INPUT
::::::

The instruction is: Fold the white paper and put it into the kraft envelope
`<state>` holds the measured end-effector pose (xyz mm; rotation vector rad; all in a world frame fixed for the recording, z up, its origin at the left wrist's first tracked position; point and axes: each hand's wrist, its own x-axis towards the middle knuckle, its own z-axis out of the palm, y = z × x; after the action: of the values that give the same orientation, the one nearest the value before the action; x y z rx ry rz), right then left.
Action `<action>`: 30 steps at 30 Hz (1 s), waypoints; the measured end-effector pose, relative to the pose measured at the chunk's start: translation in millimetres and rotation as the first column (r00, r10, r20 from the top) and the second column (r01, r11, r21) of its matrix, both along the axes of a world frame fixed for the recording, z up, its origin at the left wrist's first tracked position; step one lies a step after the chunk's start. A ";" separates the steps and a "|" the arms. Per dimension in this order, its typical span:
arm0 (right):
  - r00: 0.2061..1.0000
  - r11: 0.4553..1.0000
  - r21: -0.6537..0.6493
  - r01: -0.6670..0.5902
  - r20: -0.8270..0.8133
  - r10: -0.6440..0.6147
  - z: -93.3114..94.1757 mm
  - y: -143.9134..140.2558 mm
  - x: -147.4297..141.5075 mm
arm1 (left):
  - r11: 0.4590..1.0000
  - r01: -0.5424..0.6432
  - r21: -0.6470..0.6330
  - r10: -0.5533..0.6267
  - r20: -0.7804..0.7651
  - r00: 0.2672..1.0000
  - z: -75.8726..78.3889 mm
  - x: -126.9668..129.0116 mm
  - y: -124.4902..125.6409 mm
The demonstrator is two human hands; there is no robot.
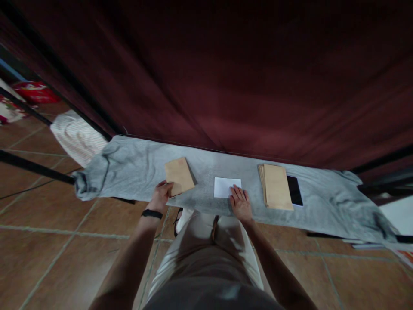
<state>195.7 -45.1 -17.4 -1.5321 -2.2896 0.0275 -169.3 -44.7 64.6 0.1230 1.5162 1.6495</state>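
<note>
My left hand (pixel 163 192), with a black band on its wrist, pinches the lower left corner of a flat brown paper envelope (pixel 180 175). The envelope lies tilted on the grey cloth, and a dark edge shows along its right side. Fingers outstretched, my right hand (pixel 240 200) rests flat on the lower right part of a white sheet of paper (pixel 222 187). To the right of that hand is a small, slightly fanned stack of similar brown envelopes (pixel 278 187). A dark-screened phone (pixel 294 190) lies against the stack's right side, partly covered by it.
The grey cloth (pixel 135 165) drapes over a long narrow surface. A dark red curtain (pixel 226 107) hangs along its far edge. Black bars (pixel 35 165) and a striped cloth (pixel 79 135) are at the left. Tiled floor (pixel 106 258) shows below.
</note>
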 end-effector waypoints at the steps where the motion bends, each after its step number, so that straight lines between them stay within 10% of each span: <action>1: 1.000 1.000 0.001 0.000 -0.001 0.000 -0.2 0.0 0.0 | 0.999 0.032 -0.029 -0.031 0.021 0.999 -0.9 3.6 1.3; 30: 1.000 1.000 -0.026 0.008 -0.018 -0.009 3.0 -0.1 -0.6 | 0.999 0.039 -0.005 -0.037 0.153 0.988 -27.3 104.0 -3.6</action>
<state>195.1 -45.1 -14.4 -1.5482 -2.2768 0.0687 -65.3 -48.4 37.2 0.0202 1.3961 1.5854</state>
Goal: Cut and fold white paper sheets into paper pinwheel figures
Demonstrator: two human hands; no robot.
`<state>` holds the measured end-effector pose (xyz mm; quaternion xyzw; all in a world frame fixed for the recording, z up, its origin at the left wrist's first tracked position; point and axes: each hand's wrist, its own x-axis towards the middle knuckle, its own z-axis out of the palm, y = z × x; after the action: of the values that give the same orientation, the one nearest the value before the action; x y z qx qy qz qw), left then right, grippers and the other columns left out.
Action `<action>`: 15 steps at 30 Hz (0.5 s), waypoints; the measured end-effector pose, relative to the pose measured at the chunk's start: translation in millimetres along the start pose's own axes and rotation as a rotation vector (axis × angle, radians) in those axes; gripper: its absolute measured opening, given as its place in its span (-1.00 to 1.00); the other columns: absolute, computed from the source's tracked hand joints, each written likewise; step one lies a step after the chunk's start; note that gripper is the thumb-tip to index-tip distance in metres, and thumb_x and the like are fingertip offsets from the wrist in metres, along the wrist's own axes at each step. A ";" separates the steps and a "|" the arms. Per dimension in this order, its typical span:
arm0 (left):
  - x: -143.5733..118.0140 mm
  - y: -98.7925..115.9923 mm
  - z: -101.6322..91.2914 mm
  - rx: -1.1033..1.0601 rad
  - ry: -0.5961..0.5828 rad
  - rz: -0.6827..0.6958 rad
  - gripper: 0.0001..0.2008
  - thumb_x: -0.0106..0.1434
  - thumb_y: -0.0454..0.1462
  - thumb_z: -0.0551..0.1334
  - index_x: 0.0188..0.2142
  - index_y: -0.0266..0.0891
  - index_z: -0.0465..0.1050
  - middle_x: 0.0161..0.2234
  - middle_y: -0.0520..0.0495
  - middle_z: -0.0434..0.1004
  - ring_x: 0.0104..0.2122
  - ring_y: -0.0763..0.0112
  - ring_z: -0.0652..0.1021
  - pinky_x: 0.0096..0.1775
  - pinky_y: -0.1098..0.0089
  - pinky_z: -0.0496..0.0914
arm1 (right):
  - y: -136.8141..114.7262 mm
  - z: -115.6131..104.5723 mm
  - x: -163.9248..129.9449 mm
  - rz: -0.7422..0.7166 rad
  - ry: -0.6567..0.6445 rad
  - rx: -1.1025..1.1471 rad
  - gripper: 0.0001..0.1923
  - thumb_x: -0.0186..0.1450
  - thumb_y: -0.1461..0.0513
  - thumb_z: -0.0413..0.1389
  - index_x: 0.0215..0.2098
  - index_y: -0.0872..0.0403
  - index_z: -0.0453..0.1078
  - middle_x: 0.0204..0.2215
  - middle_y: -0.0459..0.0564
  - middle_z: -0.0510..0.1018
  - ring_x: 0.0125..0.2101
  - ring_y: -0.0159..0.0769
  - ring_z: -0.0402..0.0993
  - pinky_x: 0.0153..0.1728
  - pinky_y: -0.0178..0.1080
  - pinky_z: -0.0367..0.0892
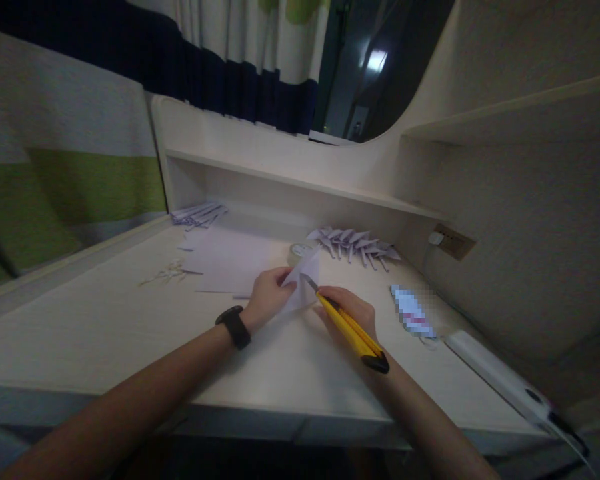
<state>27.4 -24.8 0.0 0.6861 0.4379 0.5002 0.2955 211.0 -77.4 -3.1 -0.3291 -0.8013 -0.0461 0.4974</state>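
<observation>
My left hand (269,293), a dark watch on its wrist, is closed on a folded piece of white paper (307,270) above the middle of the desk. In my right hand (353,312) is a yellow and black utility knife (347,325), its blade out. The blade tip lies against the paper, close to my left fingers; whether it has cut in cannot be made out. A roll of tape (300,252) stands just behind the paper. Flat white sheets (230,260) lie to the left of my left hand.
Folded paper pinwheels (355,243) stand in a row at the back right. Rolled paper sticks (200,215) are heaped back left, with thin scraps (173,272) nearer. On the right are a lit, blurred phone (413,311) and a white power strip (497,377). A shelf (300,180) runs behind.
</observation>
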 end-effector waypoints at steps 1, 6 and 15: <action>-0.9 1.9 0.1 0.012 -0.004 0.021 -0.72 0.09 -0.43 0.17 -0.20 -0.33 0.54 -0.24 -0.10 0.60 -0.27 0.30 0.57 -0.18 0.36 0.42 | -0.4 0.8 -0.5 0.002 0.009 -0.002 -0.73 0.19 0.24 0.17 -0.12 0.04 0.42 -0.24 0.01 0.57 -0.23 -0.28 0.51 -0.16 -0.25 0.42; -4.6 5.8 1.9 0.066 0.038 0.115 -0.69 0.12 -0.42 0.18 -0.13 -0.28 0.52 -0.13 -0.10 0.57 -0.16 0.31 0.55 -0.08 0.37 0.40 | -5.6 7.0 -2.0 0.206 0.097 0.055 -0.80 0.18 0.20 0.18 -0.20 0.03 0.48 -0.29 -0.01 0.60 -0.27 -0.26 0.55 -0.19 -0.24 0.45; -7.2 -6.0 5.6 0.148 0.018 0.204 -0.63 0.09 -0.43 0.20 -0.08 -0.24 0.49 -0.09 -0.10 0.54 -0.10 0.29 0.53 -0.02 0.32 0.37 | -9.9 18.5 6.2 0.753 0.318 0.584 -0.62 0.16 0.04 0.19 -0.20 0.15 0.40 -0.33 0.07 0.60 -0.35 -0.18 0.59 -0.28 -0.12 0.52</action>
<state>29.9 -28.4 -9.9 0.7423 0.4044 0.5002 0.1877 189.4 -74.7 -4.7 -0.4314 -0.5206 0.3134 0.6668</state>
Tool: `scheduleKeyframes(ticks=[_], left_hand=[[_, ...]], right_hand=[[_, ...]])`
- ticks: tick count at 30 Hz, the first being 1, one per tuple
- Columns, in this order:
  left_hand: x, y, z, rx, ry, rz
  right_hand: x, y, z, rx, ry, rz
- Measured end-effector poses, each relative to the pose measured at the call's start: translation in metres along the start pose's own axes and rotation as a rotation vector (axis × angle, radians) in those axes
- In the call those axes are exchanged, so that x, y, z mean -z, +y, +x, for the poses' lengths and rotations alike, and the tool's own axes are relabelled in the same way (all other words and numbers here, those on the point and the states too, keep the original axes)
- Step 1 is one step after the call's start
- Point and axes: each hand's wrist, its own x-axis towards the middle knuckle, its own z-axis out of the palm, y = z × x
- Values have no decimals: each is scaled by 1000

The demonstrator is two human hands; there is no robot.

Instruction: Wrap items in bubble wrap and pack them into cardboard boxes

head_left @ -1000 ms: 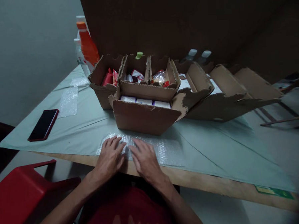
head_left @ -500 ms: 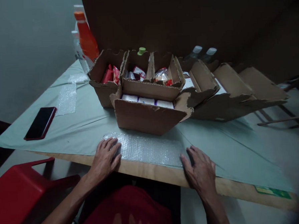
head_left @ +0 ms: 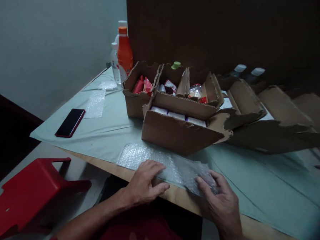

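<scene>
1. A sheet of bubble wrap [head_left: 162, 166] lies flat near the front edge of the counter [head_left: 260, 190], low in the middle of the frame, just in front of the cardboard box [head_left: 179, 135].
2. The left hand [head_left: 144, 183] rests palm down on the sheet's near edge, fingers spread and flat, not gripping; it seems to pin the wrap so it cannot slide.
3. The right hand [head_left: 222, 206], at lower centre-right, curls its fingers around the sheet's right end, which is lifted and crumpled off the counter; the grip looks like a loose pinch on the plastic.
4. The box stands open, its front row packed with small white cartons [head_left: 177, 115], its rear compartments holding red packets [head_left: 143, 85] and other small wrapped items, sorted by kind.
5. Flattened cardboard [head_left: 278, 128] sprawls to the right of the box.
6. An orange bottle [head_left: 124, 53] and clear bottles stand behind the box at upper centre-left, against the wall.
7. A phone [head_left: 70, 122] lies face up at the left, near a second strip of bubble wrap [head_left: 96, 103], well apart from the hands.
8. A red stool [head_left: 32, 191] sits in the lower left, beside the counter.
</scene>
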Motion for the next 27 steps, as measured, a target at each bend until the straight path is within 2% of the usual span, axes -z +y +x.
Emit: scheduleKeyframes(ticks=[2, 4, 6, 7, 9, 11, 14, 16, 18, 23, 25, 27], left_hand=[[13, -2, -3, 168, 39, -245], [26, -6, -5, 292, 67, -405], [36, -12, -5, 357, 156, -427], [40, -15, -5, 391, 211, -399], [46, -22, -4, 462, 283, -342], [52, -28, -2, 494, 302, -304], [64, -35, 2, 448, 310, -218], [74, -39, 6, 420, 278, -114], [83, -44, 10, 420, 212, 34], [94, -56, 17, 509, 71, 490], [93, -59, 16, 513, 51, 593], [91, -58, 12, 457, 88, 664]], right_hand=[[-21, -27, -10, 73, -148, 134], [-44, -49, -18, 187, -369, 196], [-60, -62, -23, 316, -541, 195], [-64, -65, -23, 367, -577, 189], [-67, -63, -22, 421, -539, 181], [-64, -59, -17, 458, -417, 155], [-61, -55, -5, 569, -223, 53], [-65, -54, 3, 648, -159, -24], [-74, -52, 10, 678, -173, -105], [-102, -40, 17, 637, -323, -327], [-109, -34, 17, 641, -322, -376], [-112, -31, 17, 654, -314, -395]])
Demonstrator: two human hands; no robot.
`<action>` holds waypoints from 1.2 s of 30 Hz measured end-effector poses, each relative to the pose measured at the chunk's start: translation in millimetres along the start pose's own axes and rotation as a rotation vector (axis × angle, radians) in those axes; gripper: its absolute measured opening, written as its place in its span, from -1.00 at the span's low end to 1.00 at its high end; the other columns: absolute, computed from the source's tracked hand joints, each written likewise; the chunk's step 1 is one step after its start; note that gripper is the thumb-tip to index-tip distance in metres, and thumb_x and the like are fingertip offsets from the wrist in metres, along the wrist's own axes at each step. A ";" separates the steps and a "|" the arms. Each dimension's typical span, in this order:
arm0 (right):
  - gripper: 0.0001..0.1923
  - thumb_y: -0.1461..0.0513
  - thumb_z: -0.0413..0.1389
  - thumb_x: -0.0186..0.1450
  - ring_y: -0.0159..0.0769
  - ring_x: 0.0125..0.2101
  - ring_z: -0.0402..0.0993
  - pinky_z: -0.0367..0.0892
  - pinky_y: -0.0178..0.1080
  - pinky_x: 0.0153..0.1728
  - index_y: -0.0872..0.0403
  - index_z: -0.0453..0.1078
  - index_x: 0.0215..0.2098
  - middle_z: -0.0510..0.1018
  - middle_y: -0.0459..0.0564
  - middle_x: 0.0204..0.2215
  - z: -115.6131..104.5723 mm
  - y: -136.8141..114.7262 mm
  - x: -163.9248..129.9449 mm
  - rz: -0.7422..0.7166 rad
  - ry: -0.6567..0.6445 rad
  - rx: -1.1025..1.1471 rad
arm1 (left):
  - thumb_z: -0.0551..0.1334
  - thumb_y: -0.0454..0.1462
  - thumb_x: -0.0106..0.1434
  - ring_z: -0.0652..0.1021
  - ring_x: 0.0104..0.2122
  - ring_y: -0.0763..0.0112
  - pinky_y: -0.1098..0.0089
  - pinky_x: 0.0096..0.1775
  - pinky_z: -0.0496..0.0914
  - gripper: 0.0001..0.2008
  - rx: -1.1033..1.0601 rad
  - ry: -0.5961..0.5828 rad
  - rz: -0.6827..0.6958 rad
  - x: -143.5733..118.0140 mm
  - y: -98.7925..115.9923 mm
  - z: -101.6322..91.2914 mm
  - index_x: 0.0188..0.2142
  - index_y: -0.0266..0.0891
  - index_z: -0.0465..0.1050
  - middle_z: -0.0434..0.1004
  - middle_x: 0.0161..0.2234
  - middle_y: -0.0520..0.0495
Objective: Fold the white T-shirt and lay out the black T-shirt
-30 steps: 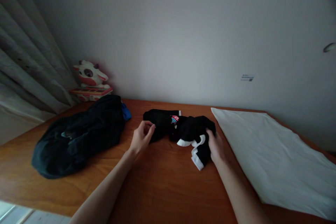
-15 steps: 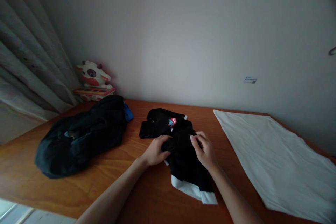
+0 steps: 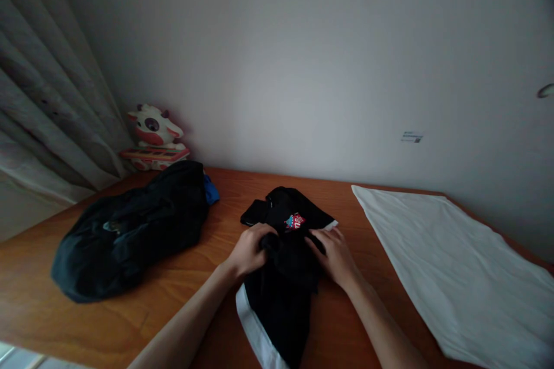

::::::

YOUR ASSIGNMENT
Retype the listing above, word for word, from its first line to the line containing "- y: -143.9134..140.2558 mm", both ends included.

RESULT OF THE TASK
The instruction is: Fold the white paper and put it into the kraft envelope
`<state>` holds the measured end-effector pose (xyz mm; rotation vector rad; all in a world frame fixed for the recording, z up, its origin at the left wrist's first tracked position; point and axes: each hand's wrist, its own x-axis towards the middle knuckle, its own z-axis out of the palm, y = z × x; after the action: of the values that give the same orientation, the one nearest the value before the action; x y z rx ry rz), right then left.
Action `<action>`: 30 steps at 30 Hz (1 s), waypoints; the measured end-effector pose, relative to the pose measured at the chunk's start: translation in millimetres and rotation as the first column (r00, r10, r20 from the top) and the second column (r01, r11, r21) of its matrix, both along the axes of a world frame fixed for the recording, z up, its origin at the left wrist's first tracked position; step one lies a step after the chunk's start. A ";" separates the steps and a "|" the arms. Per dimension in this order, its typical span:
arm0 (right):
  - r00: 0.2061..1.0000
  - r11: 0.4553..1.0000
  - r21: -0.6537..0.6493
  - r01: -0.6670..0.5902
  - r20: -0.8270..0.8133
  - r10: -0.6440..0.6147
  - z: -93.3114..94.1757 mm
  - y: -143.9134..140.2558 mm

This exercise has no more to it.